嗨特小说>其它小说>迷雾森林[刑侦]>第38章 转折

  李浩看了眼名字栏写的谢斌表示毫无印象。

  祈雨调出薛斌的照片举到李浩面前,“这个人见过吗?”

  李浩认真看了几眼若有所思,从抽屉里翻出一本病历记录挨个翻查最后手指停留在了4月13日,谢斌一栏。

  “应该就是这个人。”

  祈雨看了眼龙飞凤舞的字写着:“患者自述下体瘙痒多日,怀疑X病。”

  李浩又往后翻了几页找到了谢斌的几次就诊记录,最后一次停留在上周四。

  “他是什么病?”祈雨问。

  李浩笑了笑了,语气颇为无奈。这个自称叫谢斌的男人第一次找到他自述怀疑有X病,他仔细检查后特征不明显,开了一些软膏给他使用,他让谢斌观察几日不行再来。后来谢斌又来过,说越来越红痒,他观察后判断是湿疹合并真菌感染,并非谢斌误以为的X病。

  谢斌对于李浩的诊断结果十分不认可,说自己网上查过就是X病指导李浩给他用什么药,打什么针,李浩感觉他内心比较焦灼就和他聊了聊,在谢斌遮遮掩掩的自诉中,李浩推测他应该就是有过不洁X行为,心理压力过大引起并非真的感染上了X病。

  “哦?你凭什么推测的?”祈雨问。

  “嗨,这种有过那么一次就怀疑自己染上的太多了,他确实没啥问题。

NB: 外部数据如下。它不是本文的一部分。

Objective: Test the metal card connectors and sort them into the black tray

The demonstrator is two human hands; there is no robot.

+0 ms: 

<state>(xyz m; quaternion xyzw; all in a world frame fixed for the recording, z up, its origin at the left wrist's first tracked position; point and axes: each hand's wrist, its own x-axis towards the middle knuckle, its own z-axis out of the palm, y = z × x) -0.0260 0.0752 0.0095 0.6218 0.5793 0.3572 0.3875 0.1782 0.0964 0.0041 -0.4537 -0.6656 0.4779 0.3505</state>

”

  “然后呢?”

  “然后我仔细检查还是认为不是X病,我给他开了点内服去湿热的药丸,一些提高抵抗力的维生素之类的,然后给他写了个检查单,叫他观察几天如果没有好转建议他去医院做检查。检查确诊了,我这边可以帮他打针什么的,但是检查我这边做不了。”

  “平时你们诊所一般几个人工作?”曲瑞川问。

  “我每天都在,另一个医生每周固定出诊三次,两个护士一个打针输液,一个坐门口拿药记录,拿药记录那个这几天家里有事请假了,你们进来看见那个护士平时是负责打针输液的。”

  例行询问结束后,几个人离开了诊所回到办公室,包思齐把薛斌手机上消除的搜索记录查了出来,薛斌大概从大半个月前频繁搜索X病的初期症状,特点,还在网购平台的药品部联系过客服,咨询有没有自我检测的试纸或者方式,对方推荐他去正规医院检查就诊。

  包思齐查出来的内容跟李浩提供的信息倒是吻合。

  “年法医说他们上面的检查有了初步结果,想和你沟通下。”

  在祈雨离开的时间,年丰来过办公室两次,提出想和他们介绍下目前的进展,同时一起交流下情况。

  “那叫他们下来一起开会吧,正好我也有点情况想跟大家说说。”

  温彬掏出手机给林钊发了消息,几分钟后年丰带着另外三个人走下了一楼办公室,曲瑞川三人赶紧给他们挪椅子,倒水。这是两个部门第一次正式开会,祈雨倒是一副不太上心的样子。

  祈雨见大家都坐下了,让每个人介绍了下今天询问走访的总结情况,说完后示意年丰讲讲检验目前进度。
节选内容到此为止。